_PROBLEM DETAILS_
Retype every line from the start of the entries below down to the line with "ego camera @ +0", both ends included; skip the pictures.

_INPUT DATA_
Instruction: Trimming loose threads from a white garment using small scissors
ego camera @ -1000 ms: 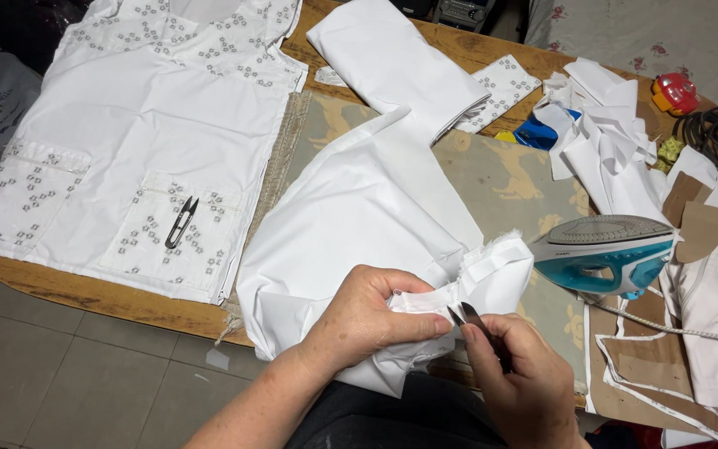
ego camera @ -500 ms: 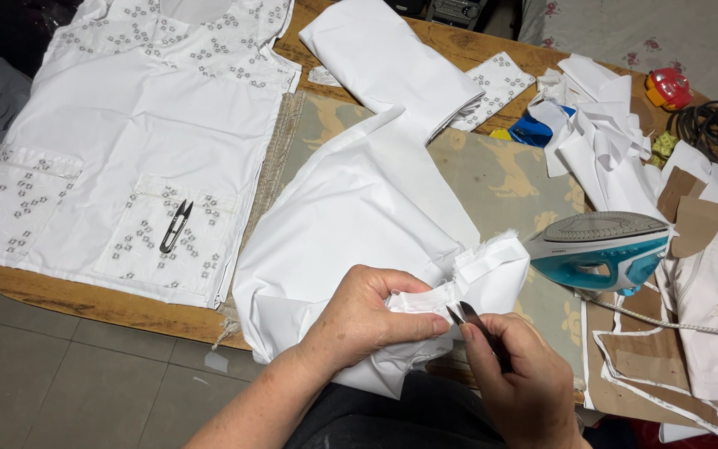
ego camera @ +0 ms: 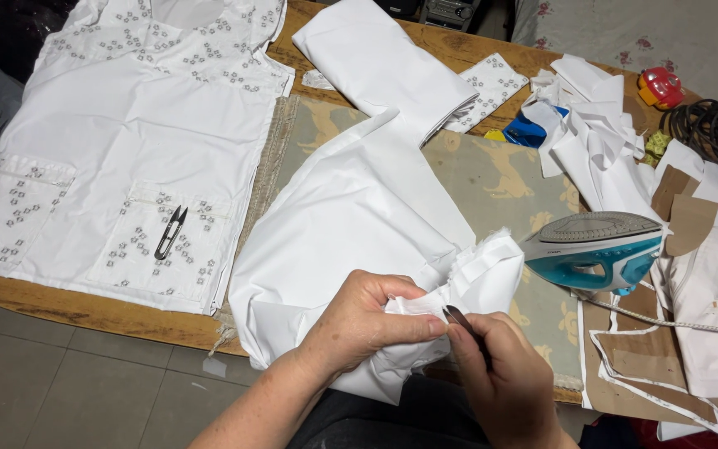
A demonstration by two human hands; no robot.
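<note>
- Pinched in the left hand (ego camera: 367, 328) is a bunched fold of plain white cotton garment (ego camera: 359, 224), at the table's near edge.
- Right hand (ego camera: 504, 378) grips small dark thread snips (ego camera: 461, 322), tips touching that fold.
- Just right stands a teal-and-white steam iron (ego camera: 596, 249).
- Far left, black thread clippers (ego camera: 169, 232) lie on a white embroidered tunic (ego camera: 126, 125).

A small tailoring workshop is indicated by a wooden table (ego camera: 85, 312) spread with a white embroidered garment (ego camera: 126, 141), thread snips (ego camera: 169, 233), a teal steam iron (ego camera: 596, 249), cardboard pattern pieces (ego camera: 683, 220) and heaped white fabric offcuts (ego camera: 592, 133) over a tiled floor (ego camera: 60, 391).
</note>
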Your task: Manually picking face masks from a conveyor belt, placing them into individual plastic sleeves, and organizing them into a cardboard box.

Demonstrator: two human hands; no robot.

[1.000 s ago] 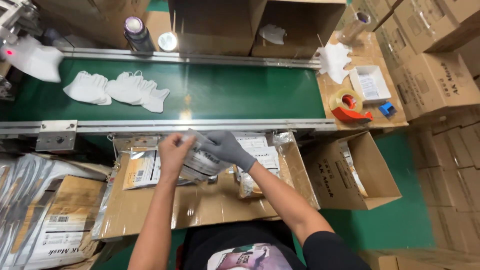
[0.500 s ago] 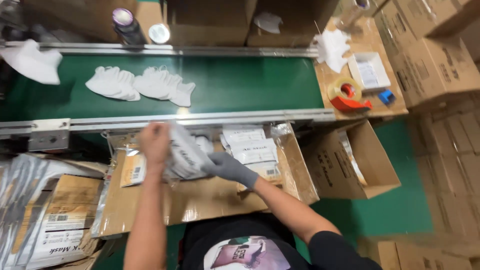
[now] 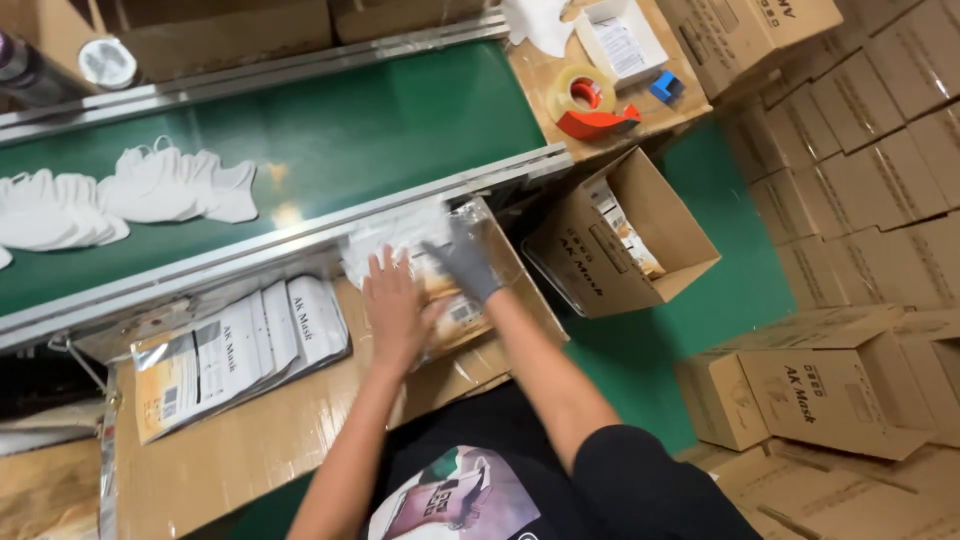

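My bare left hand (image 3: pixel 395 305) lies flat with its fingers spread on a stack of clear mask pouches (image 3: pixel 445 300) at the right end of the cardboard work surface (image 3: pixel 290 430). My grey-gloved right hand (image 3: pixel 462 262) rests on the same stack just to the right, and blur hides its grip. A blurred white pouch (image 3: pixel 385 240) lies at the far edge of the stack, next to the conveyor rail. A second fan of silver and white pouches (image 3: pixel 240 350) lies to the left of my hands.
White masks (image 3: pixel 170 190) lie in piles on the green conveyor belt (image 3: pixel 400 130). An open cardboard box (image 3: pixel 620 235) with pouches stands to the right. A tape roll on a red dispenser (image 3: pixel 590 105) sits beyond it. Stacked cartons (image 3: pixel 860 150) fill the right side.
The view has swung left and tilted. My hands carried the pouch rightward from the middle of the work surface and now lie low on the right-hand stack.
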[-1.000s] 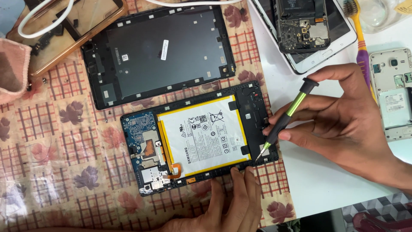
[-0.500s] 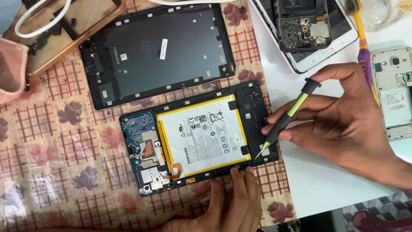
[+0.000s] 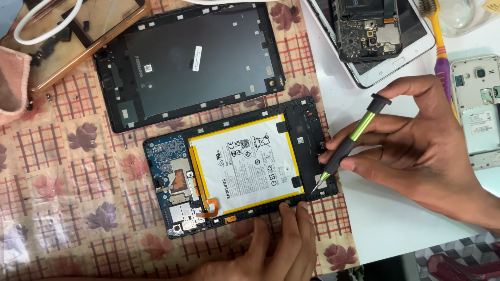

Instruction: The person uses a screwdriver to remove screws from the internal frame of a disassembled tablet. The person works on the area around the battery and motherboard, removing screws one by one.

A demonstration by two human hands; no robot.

_EXERCISE ANSWER_
Instruction: Trimming loose threads from a white garment using small scissors
ego camera @ -1000 ms: 
ego camera @ -500 ms: 
ego camera @ +0 ms: 

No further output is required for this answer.